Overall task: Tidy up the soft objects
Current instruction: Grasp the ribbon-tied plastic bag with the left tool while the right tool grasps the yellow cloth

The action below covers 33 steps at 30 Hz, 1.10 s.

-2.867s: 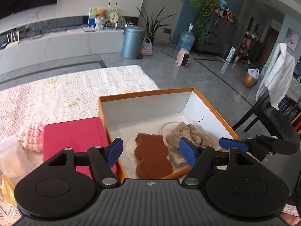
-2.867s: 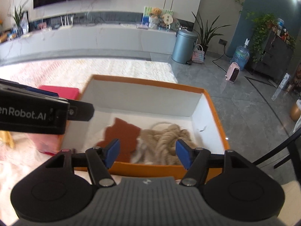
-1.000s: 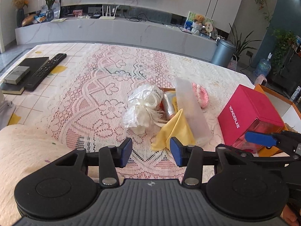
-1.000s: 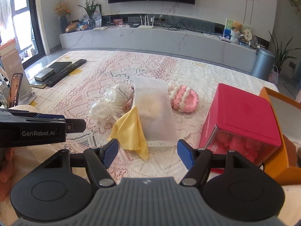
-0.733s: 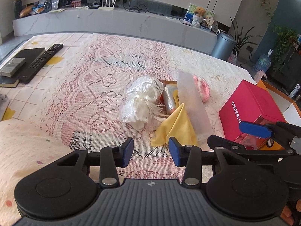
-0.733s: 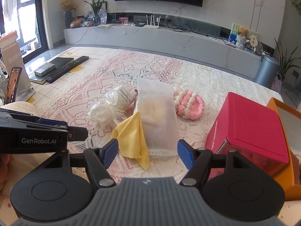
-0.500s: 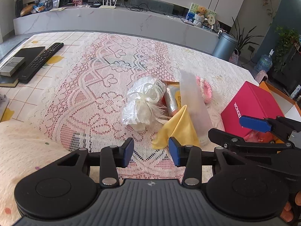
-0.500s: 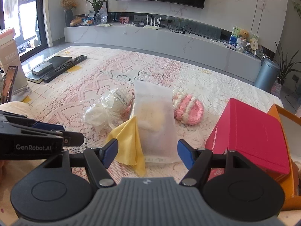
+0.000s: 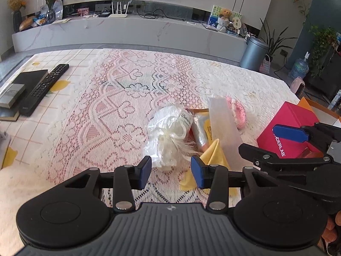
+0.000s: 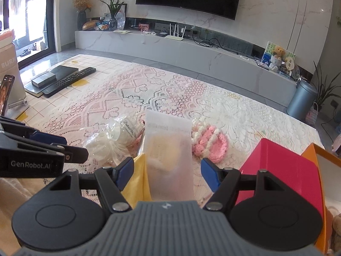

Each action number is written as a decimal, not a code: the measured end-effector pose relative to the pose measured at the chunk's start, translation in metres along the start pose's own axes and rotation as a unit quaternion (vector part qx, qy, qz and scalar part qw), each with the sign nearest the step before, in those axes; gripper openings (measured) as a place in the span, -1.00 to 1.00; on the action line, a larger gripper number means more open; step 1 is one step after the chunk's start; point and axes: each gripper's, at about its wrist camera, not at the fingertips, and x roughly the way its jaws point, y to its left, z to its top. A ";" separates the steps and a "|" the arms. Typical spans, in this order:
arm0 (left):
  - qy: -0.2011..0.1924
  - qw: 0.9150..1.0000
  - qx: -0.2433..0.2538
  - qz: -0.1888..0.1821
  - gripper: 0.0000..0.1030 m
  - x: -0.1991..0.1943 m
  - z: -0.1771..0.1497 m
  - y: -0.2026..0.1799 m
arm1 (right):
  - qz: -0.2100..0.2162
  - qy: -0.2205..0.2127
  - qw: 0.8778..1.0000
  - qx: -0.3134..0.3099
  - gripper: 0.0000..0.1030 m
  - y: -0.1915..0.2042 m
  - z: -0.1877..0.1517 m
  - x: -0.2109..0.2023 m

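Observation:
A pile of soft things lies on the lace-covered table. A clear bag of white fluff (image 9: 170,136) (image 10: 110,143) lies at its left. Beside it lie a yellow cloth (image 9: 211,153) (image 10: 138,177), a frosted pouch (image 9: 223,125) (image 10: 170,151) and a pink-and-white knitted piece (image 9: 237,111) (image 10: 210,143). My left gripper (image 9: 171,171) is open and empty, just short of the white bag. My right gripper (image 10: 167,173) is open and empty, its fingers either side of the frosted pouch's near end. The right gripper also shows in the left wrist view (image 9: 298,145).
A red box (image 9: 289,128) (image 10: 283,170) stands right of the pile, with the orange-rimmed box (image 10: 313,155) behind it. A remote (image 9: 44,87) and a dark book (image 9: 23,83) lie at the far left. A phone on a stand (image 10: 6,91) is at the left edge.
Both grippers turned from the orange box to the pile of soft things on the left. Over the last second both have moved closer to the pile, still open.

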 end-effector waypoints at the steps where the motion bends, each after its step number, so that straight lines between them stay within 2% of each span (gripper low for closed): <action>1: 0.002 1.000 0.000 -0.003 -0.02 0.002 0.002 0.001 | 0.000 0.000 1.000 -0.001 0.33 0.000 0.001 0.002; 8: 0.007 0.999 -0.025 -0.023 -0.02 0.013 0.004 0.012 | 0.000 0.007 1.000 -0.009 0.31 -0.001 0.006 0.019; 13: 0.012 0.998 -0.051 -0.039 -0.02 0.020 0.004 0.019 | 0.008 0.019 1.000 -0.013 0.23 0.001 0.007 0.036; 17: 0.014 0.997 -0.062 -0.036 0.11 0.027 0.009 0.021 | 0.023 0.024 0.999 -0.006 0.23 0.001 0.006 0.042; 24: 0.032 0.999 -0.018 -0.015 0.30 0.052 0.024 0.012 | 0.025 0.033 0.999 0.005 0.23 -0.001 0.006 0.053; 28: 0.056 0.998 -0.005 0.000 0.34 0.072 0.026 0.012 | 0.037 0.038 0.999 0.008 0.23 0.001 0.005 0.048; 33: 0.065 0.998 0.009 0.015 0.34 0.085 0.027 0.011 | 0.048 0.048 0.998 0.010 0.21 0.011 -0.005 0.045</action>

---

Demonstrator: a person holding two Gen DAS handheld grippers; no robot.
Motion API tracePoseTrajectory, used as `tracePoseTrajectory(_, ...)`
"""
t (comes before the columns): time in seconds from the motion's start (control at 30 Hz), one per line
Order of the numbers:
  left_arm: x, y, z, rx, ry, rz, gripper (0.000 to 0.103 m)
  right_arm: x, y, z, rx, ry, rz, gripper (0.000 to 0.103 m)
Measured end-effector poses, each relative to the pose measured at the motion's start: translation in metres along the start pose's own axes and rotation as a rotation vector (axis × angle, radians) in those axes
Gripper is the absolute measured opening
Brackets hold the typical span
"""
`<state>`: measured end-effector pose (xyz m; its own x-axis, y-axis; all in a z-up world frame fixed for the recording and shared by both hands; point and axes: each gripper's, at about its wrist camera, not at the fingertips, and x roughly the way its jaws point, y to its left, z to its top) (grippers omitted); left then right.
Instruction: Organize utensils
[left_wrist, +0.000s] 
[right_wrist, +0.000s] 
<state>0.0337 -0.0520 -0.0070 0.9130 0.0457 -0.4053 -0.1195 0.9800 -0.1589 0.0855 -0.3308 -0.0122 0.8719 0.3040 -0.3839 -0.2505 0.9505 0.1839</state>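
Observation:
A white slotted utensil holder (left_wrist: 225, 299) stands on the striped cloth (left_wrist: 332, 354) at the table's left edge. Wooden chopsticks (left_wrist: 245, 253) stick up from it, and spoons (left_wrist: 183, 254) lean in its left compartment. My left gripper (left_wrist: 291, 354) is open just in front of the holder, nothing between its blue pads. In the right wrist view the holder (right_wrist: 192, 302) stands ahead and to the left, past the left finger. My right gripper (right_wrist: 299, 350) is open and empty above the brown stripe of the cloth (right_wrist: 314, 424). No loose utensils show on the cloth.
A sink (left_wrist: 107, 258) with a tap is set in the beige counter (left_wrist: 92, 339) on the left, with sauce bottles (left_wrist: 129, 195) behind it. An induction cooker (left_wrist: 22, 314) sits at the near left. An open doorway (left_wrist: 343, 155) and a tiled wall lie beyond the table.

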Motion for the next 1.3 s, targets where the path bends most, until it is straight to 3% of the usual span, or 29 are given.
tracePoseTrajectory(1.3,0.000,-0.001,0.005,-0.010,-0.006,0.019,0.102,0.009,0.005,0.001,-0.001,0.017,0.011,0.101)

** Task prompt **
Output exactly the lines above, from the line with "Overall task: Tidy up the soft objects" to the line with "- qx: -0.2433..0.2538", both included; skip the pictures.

** Final answer **
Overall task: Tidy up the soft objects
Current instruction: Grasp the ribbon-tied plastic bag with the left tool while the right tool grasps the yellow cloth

The action below covers 33 steps at 30 Hz, 1.10 s.

-2.867s: 
-2.867s: 
-1.000s: 
-1.000s: 
-0.733s: 
-0.733s: 
-0.500s: 
-0.500s: 
+0.000s: 
+0.000s: 

Each action number is written as a decimal, not a code: the measured end-effector pose relative to the pose measured at the chunk's start, translation in metres along the start pose's own axes and rotation as a unit quaternion (vector part qx, qy, qz and scalar part qw), each with the sign nearest the step before, in those axes; gripper openings (measured) as a place in the span, -1.00 to 1.00; on the action line, a larger gripper number means more open; step 1 is one step after the chunk's start; point and axes: each gripper's, at about its wrist camera, not at the fingertips, and x roughly the way its jaws point, y to its left, z to its top. A ";" separates the steps and a "|" the arms. Typical spans, in this order:
arm0 (left):
  - qy: -0.2011..0.1924
  - qw: 0.9150..1.0000
  - qx: -0.2433..0.2538

The response to the exercise is now complete.